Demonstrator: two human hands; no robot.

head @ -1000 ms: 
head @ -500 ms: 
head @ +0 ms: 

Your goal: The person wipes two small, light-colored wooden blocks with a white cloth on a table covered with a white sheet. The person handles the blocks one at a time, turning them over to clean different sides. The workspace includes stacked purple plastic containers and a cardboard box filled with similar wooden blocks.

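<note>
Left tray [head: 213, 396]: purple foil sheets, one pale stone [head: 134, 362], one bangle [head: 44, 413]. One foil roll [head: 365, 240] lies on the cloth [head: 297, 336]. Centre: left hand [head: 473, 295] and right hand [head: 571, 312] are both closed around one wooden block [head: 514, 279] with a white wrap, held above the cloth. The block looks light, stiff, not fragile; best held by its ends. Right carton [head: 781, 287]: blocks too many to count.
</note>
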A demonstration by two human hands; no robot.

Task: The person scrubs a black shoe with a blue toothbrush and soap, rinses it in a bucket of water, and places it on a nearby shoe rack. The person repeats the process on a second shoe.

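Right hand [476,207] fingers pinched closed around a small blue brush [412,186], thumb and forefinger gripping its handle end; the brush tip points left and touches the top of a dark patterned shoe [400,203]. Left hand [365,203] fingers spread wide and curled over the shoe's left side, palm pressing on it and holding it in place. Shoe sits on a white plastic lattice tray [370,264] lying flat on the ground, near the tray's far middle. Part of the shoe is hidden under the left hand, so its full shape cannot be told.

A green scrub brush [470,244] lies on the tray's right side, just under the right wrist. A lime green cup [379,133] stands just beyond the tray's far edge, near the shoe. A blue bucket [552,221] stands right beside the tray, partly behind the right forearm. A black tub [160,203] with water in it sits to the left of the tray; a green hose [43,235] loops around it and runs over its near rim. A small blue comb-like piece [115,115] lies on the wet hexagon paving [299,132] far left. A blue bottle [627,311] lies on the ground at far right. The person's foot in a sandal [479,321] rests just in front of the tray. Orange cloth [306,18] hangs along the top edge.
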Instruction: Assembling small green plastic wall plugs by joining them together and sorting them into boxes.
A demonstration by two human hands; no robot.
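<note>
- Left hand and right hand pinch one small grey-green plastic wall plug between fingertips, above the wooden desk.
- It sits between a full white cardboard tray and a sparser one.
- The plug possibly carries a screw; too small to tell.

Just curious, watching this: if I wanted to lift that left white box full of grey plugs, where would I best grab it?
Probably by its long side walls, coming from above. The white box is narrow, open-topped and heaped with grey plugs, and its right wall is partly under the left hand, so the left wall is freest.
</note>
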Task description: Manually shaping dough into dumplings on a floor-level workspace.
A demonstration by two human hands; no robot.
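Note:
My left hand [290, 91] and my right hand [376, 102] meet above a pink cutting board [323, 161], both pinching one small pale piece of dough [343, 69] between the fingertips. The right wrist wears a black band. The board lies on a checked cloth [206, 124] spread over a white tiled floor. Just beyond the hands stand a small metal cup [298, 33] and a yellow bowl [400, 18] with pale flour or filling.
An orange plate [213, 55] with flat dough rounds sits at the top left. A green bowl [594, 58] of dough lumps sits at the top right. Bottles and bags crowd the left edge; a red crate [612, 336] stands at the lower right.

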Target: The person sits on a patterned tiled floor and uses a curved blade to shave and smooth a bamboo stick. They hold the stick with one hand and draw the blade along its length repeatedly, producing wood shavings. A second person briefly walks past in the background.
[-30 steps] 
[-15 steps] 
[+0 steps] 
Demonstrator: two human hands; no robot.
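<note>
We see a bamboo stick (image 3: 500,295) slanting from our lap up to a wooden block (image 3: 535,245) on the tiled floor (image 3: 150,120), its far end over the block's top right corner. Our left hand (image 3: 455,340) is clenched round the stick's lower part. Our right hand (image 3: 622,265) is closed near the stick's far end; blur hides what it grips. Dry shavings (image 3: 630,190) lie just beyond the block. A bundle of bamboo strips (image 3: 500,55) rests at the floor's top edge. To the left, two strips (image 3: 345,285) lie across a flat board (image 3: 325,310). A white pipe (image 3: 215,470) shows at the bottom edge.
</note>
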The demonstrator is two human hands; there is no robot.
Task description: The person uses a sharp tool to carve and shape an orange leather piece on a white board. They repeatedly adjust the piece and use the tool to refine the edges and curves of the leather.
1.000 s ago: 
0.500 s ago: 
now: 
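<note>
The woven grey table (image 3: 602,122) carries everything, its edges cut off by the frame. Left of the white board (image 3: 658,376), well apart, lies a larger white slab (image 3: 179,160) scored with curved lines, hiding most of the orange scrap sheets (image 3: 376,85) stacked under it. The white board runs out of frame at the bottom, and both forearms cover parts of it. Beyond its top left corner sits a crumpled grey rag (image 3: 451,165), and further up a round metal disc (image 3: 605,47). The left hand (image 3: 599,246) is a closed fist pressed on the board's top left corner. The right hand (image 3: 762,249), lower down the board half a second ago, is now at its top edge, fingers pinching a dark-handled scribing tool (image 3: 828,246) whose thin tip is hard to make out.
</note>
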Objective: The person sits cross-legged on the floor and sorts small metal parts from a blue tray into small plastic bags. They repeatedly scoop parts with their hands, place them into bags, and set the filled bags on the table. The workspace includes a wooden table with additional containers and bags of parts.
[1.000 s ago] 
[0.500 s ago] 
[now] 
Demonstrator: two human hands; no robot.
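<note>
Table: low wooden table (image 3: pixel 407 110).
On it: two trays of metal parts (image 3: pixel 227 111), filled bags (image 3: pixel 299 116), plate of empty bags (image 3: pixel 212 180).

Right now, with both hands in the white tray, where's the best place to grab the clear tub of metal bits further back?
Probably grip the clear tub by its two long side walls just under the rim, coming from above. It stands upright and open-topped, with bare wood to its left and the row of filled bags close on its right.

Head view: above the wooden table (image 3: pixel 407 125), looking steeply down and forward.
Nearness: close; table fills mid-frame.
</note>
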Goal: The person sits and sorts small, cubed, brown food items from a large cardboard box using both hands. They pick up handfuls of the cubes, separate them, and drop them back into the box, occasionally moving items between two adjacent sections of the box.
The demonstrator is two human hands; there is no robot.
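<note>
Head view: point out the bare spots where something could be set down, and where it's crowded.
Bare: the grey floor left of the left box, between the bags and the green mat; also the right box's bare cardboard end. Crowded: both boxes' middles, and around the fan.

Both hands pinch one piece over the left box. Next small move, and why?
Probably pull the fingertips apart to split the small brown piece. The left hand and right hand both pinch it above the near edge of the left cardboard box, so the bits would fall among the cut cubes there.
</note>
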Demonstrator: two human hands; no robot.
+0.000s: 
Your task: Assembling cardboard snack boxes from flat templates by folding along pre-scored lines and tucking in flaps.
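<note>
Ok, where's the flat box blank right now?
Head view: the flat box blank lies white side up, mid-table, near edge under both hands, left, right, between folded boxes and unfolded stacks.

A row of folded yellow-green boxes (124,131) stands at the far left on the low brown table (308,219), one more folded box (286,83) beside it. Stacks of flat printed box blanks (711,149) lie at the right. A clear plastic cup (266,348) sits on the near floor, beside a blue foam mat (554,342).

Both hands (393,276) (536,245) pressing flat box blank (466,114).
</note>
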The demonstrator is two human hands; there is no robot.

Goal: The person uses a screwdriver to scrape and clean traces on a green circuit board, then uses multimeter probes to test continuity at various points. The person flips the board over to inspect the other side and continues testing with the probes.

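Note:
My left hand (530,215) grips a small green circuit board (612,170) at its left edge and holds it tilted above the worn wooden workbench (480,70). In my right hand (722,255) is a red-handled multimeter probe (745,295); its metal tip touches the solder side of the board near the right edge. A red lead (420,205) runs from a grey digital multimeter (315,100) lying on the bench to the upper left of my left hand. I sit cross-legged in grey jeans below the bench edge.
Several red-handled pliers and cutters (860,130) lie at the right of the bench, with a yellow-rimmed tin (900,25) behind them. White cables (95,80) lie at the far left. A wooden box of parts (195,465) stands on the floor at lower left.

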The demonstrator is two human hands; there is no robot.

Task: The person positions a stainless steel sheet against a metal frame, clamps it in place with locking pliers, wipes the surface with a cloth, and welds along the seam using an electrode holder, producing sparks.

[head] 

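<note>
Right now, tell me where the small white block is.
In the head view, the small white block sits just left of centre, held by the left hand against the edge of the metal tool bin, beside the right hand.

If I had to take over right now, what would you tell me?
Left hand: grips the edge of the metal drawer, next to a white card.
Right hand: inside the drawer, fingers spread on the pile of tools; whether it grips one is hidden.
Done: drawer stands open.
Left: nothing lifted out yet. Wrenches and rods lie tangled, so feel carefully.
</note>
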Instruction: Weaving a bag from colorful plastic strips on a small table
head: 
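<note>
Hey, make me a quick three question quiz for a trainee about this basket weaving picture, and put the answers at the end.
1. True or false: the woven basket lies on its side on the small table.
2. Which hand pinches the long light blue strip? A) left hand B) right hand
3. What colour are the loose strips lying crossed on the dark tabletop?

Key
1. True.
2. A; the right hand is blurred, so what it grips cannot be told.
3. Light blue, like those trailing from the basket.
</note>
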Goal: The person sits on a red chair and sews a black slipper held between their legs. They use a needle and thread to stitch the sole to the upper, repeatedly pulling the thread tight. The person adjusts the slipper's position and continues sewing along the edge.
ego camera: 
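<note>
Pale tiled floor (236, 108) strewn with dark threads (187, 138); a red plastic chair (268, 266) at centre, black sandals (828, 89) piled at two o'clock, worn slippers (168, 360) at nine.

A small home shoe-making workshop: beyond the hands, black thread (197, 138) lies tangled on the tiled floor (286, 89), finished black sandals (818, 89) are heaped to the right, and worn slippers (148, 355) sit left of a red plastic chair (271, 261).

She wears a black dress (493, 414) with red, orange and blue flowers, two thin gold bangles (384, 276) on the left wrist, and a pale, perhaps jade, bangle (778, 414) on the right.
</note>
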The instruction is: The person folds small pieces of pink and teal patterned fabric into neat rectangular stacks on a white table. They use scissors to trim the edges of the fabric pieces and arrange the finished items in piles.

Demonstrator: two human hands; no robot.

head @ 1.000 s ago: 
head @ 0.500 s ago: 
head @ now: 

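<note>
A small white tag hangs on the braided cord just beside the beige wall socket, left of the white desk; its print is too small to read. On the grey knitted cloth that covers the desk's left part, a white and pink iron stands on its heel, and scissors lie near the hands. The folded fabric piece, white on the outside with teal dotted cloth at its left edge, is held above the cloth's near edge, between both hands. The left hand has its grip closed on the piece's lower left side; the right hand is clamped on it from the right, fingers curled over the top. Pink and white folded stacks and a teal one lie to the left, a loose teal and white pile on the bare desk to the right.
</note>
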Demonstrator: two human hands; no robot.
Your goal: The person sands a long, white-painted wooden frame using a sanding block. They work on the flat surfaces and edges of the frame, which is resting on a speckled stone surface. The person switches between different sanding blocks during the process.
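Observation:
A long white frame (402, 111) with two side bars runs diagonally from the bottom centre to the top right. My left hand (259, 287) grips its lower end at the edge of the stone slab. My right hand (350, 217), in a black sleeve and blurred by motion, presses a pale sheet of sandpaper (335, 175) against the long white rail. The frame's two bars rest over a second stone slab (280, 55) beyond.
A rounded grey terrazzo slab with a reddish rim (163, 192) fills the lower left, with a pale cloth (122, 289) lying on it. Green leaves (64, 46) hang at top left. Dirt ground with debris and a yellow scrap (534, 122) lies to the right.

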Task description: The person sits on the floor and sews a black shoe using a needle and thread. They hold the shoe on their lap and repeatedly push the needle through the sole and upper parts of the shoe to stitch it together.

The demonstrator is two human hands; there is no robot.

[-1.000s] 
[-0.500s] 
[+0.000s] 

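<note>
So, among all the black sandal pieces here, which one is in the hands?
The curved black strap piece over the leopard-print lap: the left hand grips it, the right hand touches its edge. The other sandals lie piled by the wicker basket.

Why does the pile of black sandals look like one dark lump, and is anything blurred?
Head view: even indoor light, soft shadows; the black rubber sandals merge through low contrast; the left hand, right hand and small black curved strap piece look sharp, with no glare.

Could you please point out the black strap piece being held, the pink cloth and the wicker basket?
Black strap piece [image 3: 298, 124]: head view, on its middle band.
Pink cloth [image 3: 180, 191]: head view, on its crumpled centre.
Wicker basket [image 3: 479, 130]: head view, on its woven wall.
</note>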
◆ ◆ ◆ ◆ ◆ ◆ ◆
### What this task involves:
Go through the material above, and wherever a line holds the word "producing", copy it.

### Answer space:
Target: The person sits on a patterned tiled floor and uses a curved blade to shave and smooth a bamboo stick. They hold the stick with one hand and draw the blade along its length repeatedly, producing wood shavings. A second person briefly walks past in the background.
Task: The person positions a stainless steel sheet against a metal frame, clamps it in place with locking pliers, wipes the surface with a cloth, and welds along the seam using an electrode holder, producing sparks.

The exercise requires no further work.